If it is a failure, it is your problem according to Insurers of the Physicians. Unfortunately, there is a high degree of success which overshadows the erros that can be made;

.e.g. Digitial Massage of the eyeball during the block procedure if it is too long or done with too much pressure. However, since these physicians have no official standards they learn it by "trial" and error.

e.g. the Injection that is put into the eye for the block procedure can nip the optic nerve Once the Optic Nerve goes pale (or has a stroke as they like to call it) that's it, the central eyesight is gone.

Of course, since insurers are involved and physicians can do no wrong they don't tell you about all the things that you will be blamed with (i.e. the real risks) if something goes wrong.

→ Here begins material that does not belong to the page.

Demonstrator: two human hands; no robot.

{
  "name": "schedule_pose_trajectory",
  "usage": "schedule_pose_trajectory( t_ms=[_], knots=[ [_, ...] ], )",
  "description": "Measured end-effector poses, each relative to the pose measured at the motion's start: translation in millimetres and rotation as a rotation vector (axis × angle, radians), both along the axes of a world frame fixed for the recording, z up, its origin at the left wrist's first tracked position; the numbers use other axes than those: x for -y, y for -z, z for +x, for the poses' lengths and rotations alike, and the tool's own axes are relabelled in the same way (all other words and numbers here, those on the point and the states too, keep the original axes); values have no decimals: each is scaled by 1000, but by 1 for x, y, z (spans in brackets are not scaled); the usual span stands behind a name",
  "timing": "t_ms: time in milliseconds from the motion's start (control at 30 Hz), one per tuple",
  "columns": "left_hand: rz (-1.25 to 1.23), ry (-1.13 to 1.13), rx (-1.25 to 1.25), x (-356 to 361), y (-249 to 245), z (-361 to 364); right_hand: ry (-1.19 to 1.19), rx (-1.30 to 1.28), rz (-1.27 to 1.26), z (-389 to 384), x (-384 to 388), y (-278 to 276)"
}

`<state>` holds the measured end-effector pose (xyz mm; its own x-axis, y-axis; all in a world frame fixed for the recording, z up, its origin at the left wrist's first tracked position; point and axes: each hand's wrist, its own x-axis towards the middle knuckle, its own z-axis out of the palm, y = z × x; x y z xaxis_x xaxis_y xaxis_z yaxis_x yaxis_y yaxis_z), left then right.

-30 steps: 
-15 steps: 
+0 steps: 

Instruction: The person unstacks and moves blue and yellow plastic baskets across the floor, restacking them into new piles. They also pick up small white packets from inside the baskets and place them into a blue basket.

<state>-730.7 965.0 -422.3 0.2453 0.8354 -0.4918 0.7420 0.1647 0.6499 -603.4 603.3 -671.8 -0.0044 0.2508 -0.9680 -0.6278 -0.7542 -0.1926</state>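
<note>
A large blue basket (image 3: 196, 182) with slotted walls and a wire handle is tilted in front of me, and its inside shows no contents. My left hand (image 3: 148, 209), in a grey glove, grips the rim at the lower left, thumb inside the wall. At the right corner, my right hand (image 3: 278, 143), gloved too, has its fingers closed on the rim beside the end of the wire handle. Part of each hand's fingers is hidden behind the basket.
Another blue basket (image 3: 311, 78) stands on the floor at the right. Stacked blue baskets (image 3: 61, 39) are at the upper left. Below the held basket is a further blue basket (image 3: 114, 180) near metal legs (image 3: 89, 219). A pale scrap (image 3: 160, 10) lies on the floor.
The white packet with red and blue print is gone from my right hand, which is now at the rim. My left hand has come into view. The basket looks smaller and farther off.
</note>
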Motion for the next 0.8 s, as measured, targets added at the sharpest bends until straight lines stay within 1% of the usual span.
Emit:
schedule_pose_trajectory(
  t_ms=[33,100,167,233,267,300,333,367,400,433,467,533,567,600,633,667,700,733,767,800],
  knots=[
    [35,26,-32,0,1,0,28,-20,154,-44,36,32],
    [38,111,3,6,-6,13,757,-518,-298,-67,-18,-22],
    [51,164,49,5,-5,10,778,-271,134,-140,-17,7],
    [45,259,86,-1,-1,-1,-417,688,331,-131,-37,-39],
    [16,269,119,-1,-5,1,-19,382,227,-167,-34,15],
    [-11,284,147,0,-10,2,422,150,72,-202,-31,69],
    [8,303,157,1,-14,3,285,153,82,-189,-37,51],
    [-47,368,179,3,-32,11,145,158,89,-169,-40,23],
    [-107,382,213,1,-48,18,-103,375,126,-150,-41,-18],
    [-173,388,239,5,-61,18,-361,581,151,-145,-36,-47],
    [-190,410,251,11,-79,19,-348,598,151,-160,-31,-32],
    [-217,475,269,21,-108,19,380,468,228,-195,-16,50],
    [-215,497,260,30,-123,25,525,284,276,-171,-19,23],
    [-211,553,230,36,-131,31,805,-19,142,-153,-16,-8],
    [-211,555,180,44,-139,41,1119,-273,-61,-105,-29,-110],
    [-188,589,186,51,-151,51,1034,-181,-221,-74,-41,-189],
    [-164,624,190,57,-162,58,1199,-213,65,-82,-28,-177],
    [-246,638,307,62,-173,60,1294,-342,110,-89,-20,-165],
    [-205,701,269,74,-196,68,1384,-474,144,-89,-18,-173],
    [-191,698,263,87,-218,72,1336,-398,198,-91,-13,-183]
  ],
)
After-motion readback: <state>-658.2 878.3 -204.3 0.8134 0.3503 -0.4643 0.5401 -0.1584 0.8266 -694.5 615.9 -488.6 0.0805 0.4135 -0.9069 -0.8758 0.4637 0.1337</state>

Sure, they might mention detached retina can and does occur after cataract sugery but allegedly that is straightforward to correct...

however, if you develop Retinal Vein Occlusion (i.e. Killed the Optic Nerve) as a result of cataract surgery, you will be blamed regards of surgeon's error which they will never admit!

They will blame Diabetes, Smoking, Too much fat in the blood, cholesterol, hypertension, and when those fail "Spontaneous occlusions occur even without surgery and surgery can increase the risk".

Too many people, as I did, procede recklessly based on the high % of success and the Surgeions are so full of themselves (and a bag of chips) they consider it routine and fail to adequately test for anything that can cause a problem.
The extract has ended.